И на удивленно устремленный на него взгляд Майи он с поклоном прибавил:
— Позвольте мне себя назвать: я граф Ариан де Карма…
— Иностранец — и так свободно говорите по-русски? — не могла не изумиться Майя.
— О! Это неудивительно: моя мать княгиня Белопольская, рожденная княжна Малорукова, по второму браку рано овдовела и безвыездно поселилась в России, в своем имении, тотчас после смерти отца моего… Я вырос на берегах Днепра и, несмотря на имя, больше русский, чем итальянец.
Он снова снял шляпу и, поклонившись, добавил, весело на нее глядя:
— Итак, я надеюсь, вы позволите мне, на этот раз с полным убеждением, сказать вам: до свидания!

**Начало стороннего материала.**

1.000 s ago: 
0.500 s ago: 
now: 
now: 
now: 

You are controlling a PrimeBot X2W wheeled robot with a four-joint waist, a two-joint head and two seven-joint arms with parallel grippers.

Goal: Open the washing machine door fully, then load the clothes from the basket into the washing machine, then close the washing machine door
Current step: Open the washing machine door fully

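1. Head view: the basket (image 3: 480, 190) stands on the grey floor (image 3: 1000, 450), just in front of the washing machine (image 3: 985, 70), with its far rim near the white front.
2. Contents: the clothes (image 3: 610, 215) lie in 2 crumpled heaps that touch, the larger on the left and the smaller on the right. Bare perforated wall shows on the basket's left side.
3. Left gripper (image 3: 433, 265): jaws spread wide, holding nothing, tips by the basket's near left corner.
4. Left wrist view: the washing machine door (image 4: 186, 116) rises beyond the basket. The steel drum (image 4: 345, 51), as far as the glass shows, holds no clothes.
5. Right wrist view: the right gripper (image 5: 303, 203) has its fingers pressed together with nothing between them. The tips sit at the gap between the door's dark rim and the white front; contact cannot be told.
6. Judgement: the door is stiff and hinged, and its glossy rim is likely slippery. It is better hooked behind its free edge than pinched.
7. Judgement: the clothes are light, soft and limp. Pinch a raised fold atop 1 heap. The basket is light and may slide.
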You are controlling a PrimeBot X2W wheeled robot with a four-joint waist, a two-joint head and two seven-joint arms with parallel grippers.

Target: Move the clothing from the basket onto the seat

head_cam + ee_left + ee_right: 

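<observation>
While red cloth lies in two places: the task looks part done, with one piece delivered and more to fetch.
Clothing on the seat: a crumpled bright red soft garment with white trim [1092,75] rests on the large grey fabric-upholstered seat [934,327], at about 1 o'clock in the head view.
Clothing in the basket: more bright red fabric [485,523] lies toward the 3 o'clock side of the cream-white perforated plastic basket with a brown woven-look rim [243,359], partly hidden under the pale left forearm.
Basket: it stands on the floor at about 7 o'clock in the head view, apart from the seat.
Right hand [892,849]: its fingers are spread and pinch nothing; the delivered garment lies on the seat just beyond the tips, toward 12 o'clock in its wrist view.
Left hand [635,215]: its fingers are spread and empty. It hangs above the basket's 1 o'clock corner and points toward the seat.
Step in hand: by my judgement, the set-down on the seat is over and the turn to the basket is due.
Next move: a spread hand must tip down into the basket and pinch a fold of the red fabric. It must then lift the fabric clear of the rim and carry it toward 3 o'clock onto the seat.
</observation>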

— И, вероятно, до очень скорого! — так же весело отвечала ему Майя и протянула руку.
Граф быстро сдернул перчатку и крепко пожал, тоже без перчатки, протянутую ему руку… И странное дело! Едва сблизились руки их, с обоими сталось что-то, никогда прежде не испытанное… Он сразу почувствовал, что эта девушка стала ему бесконечно дорога, — вещь бывалая если не с ним, так с другими, и вполне понятная; но почему на ней это первое пожатие руки сразу полюбившего ее человека отозвалось таким болезненным ударом в сердце?.. Почему она побледнела и похолодела, и в глазах ее свет помутился до того, что она едва на ногах устояла под гнетом невыносимо тяжкого ощущения; и сердце сжалось и замерло как под ударом ножа, лишившего его жизни…
Собрав все силы, Майя кивнула ему головой и, не глядя, хотела скорее уйти; она не сделала и двух шагов, как граф Карма воскликнул:
— Позвольте, m-lle Ринарди! Не вы ли это потеряли?
И наклонившись, он поднял что-то с земли.